I often perceive of cultural understanding as a sixth sense. We’ve seen whole worlds built upon it referencing itself, in ways both good and bad. In any case, culture becomes a vehicle for expression, and those cultural metaphors are not solely lodged in what we regard strictly as “literature.” We understand jovial carelessness by way of Mentos commercials, we understand failure by way of Happy Days, and we understand the uncanny by way of talking-dog videos on YouTube.

One of the world’s oldest documented works of literature, the Iliad, has become a basis for understanding metaphor of the human condition. It has both become a descriptive, metaphorical-application-well to draw from, as well as an open interpretive space for the reader to press upon their own ideas about the work. Stephen Mitchell, in the introduction to his translation of the Iliad says, “[Simone Weil] portrayed the Iliad as an indictment of war, while Alexander the Great used to sleep with it under his pillow, esteeming it as, ‘a treasury of all military virtue.’”
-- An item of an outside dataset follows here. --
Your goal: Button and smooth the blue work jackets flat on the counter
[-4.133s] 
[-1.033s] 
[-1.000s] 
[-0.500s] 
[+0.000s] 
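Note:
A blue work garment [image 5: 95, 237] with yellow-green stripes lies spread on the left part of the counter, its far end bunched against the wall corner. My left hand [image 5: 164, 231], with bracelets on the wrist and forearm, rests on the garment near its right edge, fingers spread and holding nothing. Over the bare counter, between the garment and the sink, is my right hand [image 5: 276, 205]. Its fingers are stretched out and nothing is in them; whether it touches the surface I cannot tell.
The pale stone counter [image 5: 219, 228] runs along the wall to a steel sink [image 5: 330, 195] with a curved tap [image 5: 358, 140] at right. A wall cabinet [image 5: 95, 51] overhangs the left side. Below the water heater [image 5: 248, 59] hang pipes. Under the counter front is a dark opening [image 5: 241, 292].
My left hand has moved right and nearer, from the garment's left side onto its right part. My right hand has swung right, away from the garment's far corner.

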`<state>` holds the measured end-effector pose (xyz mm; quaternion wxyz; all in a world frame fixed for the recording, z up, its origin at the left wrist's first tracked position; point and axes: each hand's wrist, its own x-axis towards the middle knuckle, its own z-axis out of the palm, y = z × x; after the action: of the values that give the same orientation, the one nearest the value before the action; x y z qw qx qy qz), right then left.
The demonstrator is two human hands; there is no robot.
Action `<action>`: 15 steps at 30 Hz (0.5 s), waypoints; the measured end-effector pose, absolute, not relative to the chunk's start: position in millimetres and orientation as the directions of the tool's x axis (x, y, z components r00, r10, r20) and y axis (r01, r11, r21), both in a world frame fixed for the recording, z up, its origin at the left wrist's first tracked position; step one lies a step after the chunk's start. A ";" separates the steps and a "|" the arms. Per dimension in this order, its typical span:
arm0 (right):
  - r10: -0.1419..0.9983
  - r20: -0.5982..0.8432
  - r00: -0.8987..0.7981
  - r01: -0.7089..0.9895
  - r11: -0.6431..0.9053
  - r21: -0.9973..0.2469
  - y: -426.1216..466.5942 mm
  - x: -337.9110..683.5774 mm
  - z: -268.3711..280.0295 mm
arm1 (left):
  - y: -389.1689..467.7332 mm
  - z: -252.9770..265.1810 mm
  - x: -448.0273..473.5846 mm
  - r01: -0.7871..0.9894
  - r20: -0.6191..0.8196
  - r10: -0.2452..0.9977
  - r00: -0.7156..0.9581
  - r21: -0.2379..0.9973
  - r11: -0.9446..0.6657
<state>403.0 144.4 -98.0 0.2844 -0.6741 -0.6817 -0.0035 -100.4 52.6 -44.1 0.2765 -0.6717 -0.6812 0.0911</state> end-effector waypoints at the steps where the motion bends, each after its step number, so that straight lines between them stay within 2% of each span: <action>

So who’s to say, does the metaphorical allegory in a story outlast the language? For the most part yes, as thanks to translators, we are able to understand stories and their meaning well past the point of when we collectively quit comprehending the language. But the tone, shape, feel, and way we understand a story is always influenced by the translator. Thanks to the jagged edges of the way language breaks between other languages, there is no such thing as a neutral translation. Maybe the metaphor of the Iliad cannot survive, as we have no indication as to the true metaphor of the work from its author.

However, even though the shape and meaning of works can change from generation to generation, a literary work like the Iliad provokes pure awe just for its ability to survive. The story itself, a story of a great war, has outlasted many wars after it, only to continually be translated again and again by subsequent generations. We don’t even have a clear bearing on Homer, the work’s credited author, and even without knowing a precise and exact history of its creation we still continue to print and read this book, over and over.

I present here my translation of the Iliad, as told by way of the radiant casino halls, the glowing neon, and the sheer punishing spectacle of one night in Las Vegas.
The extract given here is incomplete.